TL;DR: Die sektiererische Linke hat sich von marxistischen Klassenkampfidealen entfernt und verbündet sich zunehmend mit reaktionären Bewegungen wie der Hamas, die religiös und nationalistisch geprägt ist. Dabei werden sozialistische Werte wie jene der Kibbuzim ignoriert, während antiwestlicher Reflex und „Antiimperialismus der Dummen“ die Analyse ersetzen. Statt Klassenkampf dominieren Identitätspolitik und postmoderne Diskurse, die Religion und Opferstatus über materialistische Kritik stellen. Das Resultat ist ein ideologisches Vakuum, das moralische Leere und politische Irrelevanz hinterlässt.



Die sektiererische Linke hat ein neues Hobby gefunden: den Verrat an sich selbst. Einst unnachgiebige Verteidiger des Klassenkampfs, werfen sie heute Marxens „Kapital“ beiseite und marschieren mit religiösen Fanatikern, die von „Dschihad“ schwärmen, durch die Straßen. Warum? Weil der Westen der Feind ist. Und der Feind meines Feindes – egal wie reaktionär er sein mag – wird reflexhaft zum Freund erklärt.

Karl Marx, der Religion als Opium des Volkes geißelte (MLWerke), würde wohl kopfschüttelnd zusehen, wie seine selbsternannten Erben eine Bewegung wie die Hamas verteidigen. Die Hamas – nicht etwa eine Organisation, die die Arbeiterklasse befreit, sondern eine, die sich auf ein ultrakonservatives Verständnis des Islams stützt. In ihrer Gründungscharta von 1988 steht das Ziel klar: Der Islam ist die Lösung, der Kommunismus ein Feind.“. Und dennoch drängen sich linke Akademiker in Seminare, die Hamas-Terroristen als revolutionäre Widerstandskräfte bezeichnen. Absurder geht es kaum.

 

Der Fall der Kibbuzim: Sozialismus unter Beschuss

Man könnte fast lachen, wäre es nicht so tragisch: Am 7. Oktober griff die Hamas Kibbuzim in Israel an, jene sozialistischen Gemeinschaften, die – ironischerweise – am ehesten dem entsprechen, was Marx als „freie Assoziation der Produzenten“ beschrieb. Kollektivismus? Für die Hamas kein Ideal, sondern ein Ziel auf der Abschussliste. Ein Überlebender aus Be’eri berichtete im Interview mit der „New York Times“: „Sie kamen mit Maschinengewehren und warfen Granaten in die Häuser. Sie wollten nicht nur Menschen töten, sondern auch alles, wofür wir stehen.“ (NYT, Bericht über das Massaker in Be’eri, 12. Oktober 2023). Die sektiererische Linke aber schweigt – oder schlimmer noch: rechtfertigt die Angriffe, denn das eigentliche Ziel ist Israel, dieser vermeintliche Siedlerkolonialismus, wie es so schön in den Flugblättern heißt. Dass dabei eine der wenigen real existierenden sozialistischen Gemeinschaften zerstört wurde, spielt keine Rolle. Der antiimperialistische Reflex übertrumpft die Realität.

 

Vom Klassenkampf zum „Antiimperialismus der Dummen“

Hans Magnus Enzensberger brachte es einst auf den Punkt: Der Antiimperialismus der Dummen beschreibt jene Denkmuster, in denen westlicher Kapitalismus das ultimative Böse ist und jede Bewegung, die dagegen opponiert, automatisch als progressiv gilt. Egal, ob es sich um Diktatoren, religiöse Fundamentalisten oder selbsternannte Befreiungskämpfer handelt. Für die neue Linke zählen keine Klassen, keine Produktionsverhältnisse mehr – nur noch ein Feindbild.

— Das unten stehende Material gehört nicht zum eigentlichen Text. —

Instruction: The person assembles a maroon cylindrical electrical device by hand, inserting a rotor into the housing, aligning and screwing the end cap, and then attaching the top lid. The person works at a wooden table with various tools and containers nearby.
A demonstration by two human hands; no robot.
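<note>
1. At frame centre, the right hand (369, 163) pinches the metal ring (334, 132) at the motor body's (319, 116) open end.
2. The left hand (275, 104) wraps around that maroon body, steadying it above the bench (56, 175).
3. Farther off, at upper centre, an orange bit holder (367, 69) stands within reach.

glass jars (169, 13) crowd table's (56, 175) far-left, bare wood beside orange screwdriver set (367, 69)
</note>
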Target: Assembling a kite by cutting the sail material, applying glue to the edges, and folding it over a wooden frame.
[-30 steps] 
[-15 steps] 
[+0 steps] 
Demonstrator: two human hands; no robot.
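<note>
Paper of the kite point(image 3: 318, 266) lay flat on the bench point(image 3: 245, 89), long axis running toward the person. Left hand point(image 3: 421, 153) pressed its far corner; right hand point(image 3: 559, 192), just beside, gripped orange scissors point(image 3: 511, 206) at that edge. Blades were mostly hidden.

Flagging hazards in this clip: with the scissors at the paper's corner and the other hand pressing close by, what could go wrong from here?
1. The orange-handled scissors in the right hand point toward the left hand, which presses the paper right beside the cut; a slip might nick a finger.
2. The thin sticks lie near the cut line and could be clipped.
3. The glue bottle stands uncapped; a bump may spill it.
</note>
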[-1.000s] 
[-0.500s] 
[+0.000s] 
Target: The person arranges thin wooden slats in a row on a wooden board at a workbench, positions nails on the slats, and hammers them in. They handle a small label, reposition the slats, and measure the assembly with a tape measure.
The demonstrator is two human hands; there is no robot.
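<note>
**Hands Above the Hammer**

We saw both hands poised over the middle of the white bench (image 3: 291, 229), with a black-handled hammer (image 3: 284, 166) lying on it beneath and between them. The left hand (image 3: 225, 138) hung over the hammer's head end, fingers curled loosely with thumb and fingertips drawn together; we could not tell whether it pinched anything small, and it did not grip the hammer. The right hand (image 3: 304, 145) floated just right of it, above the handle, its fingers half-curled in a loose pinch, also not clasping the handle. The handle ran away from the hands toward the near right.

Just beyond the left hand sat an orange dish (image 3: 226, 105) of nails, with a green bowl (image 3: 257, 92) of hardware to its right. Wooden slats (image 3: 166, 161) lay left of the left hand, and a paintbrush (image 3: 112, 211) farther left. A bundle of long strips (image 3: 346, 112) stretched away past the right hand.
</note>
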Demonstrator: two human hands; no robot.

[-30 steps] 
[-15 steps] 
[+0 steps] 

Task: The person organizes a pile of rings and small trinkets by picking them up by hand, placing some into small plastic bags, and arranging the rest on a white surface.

Dieser ideologische Bankrott hat historische Wurzeln. Nach dem Scheitern revolutionärer Bewegungen der Arbeiterklasse suchten posttrotzkistische Strömungen verzweifelt nach neuen „Revolutionsagenten“: Maoistisches China, der Iran oder Befreiungsbewegungen in der Dritten Welt. Die Logik blieb simpel: Wer gegen den Westen ist, muss ein Verbündeter sein. So landet eine Organisation wie die Hamas – reaktionär, antisemitisch und ultrareligiös – in der seltsamen Rolle des „objektiv Revolutionären“.

 

Identitätspolitik statt Marxismus

Doch nicht nur der Antiimperialismus, auch der Siegeszug der Identitätspolitik hat der sektiererischen Linken den Klassenkampf ausgetrieben. An Universitäten feiert man Diskurse über Rasse, Ethnie und Geschlecht, während die materialistische Analyse in Vergessenheit gerät. Alan Johnson schrieb treffend: „Die Linke hat nicht Marx vergessen, sondern ihn verraten.“ (Fathom Journal, Herbst 2023). Dass dabei Religion – einst das Feindbild Nummer eins – zum neuen Heilsbringer wird, zeigt, wie weit diese Entwicklung reicht.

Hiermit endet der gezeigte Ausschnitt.